:: WORK TASK ::
Copy every line below precisely as it appears.

:: PROVIDED DATA ::
::::

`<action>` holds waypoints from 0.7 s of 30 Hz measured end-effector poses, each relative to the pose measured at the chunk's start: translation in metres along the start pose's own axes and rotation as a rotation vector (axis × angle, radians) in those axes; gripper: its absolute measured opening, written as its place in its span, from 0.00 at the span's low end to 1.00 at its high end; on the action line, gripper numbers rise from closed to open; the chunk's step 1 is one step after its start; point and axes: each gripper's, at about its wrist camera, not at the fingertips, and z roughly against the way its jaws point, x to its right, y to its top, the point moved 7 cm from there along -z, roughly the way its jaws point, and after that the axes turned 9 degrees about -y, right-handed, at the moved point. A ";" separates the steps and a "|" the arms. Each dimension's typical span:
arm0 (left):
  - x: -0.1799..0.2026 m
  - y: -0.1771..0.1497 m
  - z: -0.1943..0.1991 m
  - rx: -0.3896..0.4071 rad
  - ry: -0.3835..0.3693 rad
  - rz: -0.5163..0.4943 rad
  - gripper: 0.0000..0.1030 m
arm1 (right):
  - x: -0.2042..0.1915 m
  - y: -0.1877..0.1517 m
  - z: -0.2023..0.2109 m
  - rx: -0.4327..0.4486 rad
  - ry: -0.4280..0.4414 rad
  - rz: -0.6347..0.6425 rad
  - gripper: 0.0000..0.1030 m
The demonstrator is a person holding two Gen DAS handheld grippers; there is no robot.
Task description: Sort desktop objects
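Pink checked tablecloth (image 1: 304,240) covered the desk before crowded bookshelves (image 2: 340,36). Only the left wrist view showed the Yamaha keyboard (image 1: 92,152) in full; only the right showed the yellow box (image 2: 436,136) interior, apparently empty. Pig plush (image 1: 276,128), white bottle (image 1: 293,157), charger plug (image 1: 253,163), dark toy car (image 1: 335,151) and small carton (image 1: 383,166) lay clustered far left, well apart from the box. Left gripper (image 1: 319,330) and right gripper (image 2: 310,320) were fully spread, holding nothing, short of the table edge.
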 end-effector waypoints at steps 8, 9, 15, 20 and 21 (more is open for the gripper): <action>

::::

:: THE COMPLETED TASK ::
`<action>` holds waypoints from 0.7 s of 30 Hz measured end-effector poses, each relative to the pose measured at the chunk's start: translation in metres along the start pose's own axes and rotation as a rotation vector (axis × angle, radians) in those axes; gripper: its absolute measured opening, written as its place in its span, from 0.00 at the span's low end to 1.00 at its high end; on the action line, gripper numbers rise from closed to open; the chunk's step 1 is one step after its start; point and axes: each gripper's, at about its wrist camera, not at the fingertips, and z roughly against the way its jaws point, x to its right, y to its top, the point moved 7 cm from there along -z, roughly the way its jaws point, and after that the axes turned 9 degrees about -y, right-handed, at the moved point. A ";" separates the steps and a "|" the arms. Each dimension's typical span:
arm0 (left):
  - x: -0.1799..0.2026 m
  - y: -0.1771..0.1497 m
  - z: -0.1943..0.1991 m
  - rx: -0.3896..0.4071 rad
  - ry: -0.3835..0.3693 rad
  - rz: -0.5163..0.4943 rad
  - gripper: 0.0000..0.1030 m
arm1 (right):
  - x: -0.2042..0.1915 m
  - y: -0.1877..0.1517 m
  - z: -0.2023..0.2109 m
  - rx: -0.4327..0.4486 rad
  - ry: -0.4280..0.4414 rad
  - rz: -0.6347..0.6425 rad
  - gripper: 0.0000..0.1030 m
The demonstrator is a person holding two Gen DAS handheld grippers; there is no robot.
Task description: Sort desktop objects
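Pink checked tablecloth (image 1: 304,240) covered the desk before crowded bookshelves (image 2: 340,36). Only the left wrist view showed the Yamaha keyboard (image 1: 92,152) in full; only the right showed the yellow box (image 2: 436,136) interior, apparently empty. Pig plush (image 1: 276,128), white bottle (image 1: 293,157), charger plug (image 1: 253,163), dark toy car (image 1: 335,151) and small carton (image 1: 383,166) lay clustered far left, well apart from the box. Left gripper (image 1: 319,330) and right gripper (image 2: 310,320) were fully spread, holding nothing, short of the table edge.
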 end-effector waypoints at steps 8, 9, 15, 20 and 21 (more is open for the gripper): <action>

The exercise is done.